Inoltre alcuni studi hanno rilevato che la somministrazione di leptina in soggetti normopeso ha un effetto minimo, se non nullo, sul peso corporeo, durante una dieta finalizzata al mantenimento del peso. Mentre la sua somministrazione durante la perdita di peso in soggetti obesi attenua maggiormente la fame, specialmente durante una ingente restrizione calorica, se somministrata in dosi superiori a quelle naturalmente prodotte dall’organismo.

La leptina e le terapie farmacologiche che influenzano le vie di segnalazione della leptina sono quindi probabilmente più utili nel sostenere la perdita di peso piuttosto che il suo mantenimento.

Lo stesso non si può dire della sua produzione endogena, che sembra ridursi notevolmente durante un regime di restrizione calorica con conseguente perdita di peso, al termine del quale parrebbe non riuscire facilmente a tornare a livelli utili per evitare il recupero del peso perso.

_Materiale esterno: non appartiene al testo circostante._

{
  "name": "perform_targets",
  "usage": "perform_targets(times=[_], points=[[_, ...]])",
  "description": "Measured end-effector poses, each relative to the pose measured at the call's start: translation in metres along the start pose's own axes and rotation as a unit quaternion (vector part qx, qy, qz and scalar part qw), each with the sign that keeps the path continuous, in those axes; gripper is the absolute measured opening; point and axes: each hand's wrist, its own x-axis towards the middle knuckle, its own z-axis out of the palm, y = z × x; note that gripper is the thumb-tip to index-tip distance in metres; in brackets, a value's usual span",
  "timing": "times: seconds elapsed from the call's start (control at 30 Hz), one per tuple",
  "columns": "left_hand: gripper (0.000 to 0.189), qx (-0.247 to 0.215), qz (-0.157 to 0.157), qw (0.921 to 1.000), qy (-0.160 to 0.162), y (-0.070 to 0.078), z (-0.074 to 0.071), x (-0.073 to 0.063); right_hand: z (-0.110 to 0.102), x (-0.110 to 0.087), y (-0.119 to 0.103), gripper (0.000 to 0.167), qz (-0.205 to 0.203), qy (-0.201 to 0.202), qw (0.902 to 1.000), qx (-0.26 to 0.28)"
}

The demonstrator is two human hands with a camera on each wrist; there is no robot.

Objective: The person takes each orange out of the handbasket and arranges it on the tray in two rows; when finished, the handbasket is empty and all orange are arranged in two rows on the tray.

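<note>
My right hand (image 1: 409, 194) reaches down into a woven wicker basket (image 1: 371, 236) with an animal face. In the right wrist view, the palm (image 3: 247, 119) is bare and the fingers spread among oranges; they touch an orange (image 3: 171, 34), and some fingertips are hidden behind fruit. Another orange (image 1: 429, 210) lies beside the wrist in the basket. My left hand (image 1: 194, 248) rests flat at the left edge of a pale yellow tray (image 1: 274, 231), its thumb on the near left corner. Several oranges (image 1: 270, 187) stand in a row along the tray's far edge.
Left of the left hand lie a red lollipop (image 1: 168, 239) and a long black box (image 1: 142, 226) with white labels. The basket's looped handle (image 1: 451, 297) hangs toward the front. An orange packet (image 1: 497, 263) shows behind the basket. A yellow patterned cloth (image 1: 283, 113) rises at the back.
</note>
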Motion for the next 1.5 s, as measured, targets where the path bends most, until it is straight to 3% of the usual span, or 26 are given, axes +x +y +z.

Il meccanismo della leptina risulta quindi centrale nella regolazione del peso corporeo e nello sviluppo dell’obesità e dei disturbi alimentari.

Esistono già numerosi studi atti a strutturare trattamenti farmacologici che sfruttino la leptina non solo per contrastare il sovrappeso e l’obesità, ma anche per normalizzare il comportamento alimentare in genere. Ma è fondamentale comprendere a fondo le cause genetiche ed ambientali della variabilità nella risposta al trattamento ed i meccanismi fisiologici che regolano la secrezione e l’efficacia di questo ormone.